** AIM OF THE EXERCISE **
Each line of the data that includes the string "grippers" is to be copied out.
Content starts
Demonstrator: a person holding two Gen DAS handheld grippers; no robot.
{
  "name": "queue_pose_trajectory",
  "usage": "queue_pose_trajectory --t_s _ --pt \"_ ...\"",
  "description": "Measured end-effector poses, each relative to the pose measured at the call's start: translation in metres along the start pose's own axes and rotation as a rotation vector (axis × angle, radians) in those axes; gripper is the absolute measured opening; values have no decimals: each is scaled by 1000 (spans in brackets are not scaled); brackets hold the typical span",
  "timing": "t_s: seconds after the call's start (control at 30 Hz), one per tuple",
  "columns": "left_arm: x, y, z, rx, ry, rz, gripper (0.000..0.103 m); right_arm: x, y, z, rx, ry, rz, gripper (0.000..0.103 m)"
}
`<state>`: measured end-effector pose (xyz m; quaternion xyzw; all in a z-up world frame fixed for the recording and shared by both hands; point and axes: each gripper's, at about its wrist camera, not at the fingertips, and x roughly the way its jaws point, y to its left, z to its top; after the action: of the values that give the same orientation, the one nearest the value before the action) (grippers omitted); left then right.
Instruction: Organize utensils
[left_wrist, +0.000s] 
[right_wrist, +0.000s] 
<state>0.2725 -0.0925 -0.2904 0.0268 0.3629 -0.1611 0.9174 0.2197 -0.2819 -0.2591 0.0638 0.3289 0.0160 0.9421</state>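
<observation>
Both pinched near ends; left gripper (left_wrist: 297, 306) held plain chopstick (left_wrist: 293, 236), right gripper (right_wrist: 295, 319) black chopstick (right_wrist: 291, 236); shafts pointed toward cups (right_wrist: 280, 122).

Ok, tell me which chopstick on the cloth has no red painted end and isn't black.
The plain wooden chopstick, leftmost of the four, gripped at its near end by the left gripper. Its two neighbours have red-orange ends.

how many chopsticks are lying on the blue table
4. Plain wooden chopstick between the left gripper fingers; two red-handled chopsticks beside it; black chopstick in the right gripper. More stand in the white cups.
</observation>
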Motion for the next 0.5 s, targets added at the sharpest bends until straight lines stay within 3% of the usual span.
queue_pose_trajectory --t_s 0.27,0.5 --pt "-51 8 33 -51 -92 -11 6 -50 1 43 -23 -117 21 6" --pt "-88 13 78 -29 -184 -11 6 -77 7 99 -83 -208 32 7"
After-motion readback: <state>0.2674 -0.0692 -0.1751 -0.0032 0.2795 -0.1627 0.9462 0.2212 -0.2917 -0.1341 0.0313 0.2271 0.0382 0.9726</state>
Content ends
** SOLUTION FOR THIS EXERCISE **
Demonstrator: a person holding two Gen DAS handheld grippers; no robot.
`<state>`: measured end-effector pose (xyz m; quaternion xyzw; all in a z-up world frame fixed for the recording and shared by both hands; point and axes: each gripper's, at about its wrist camera, not at the fingertips, and x roughly the way its jaws point, y to its left, z to its top; after the action: of the values that give the same orientation, the one nearest the value before the action) (grippers omitted); left then right.

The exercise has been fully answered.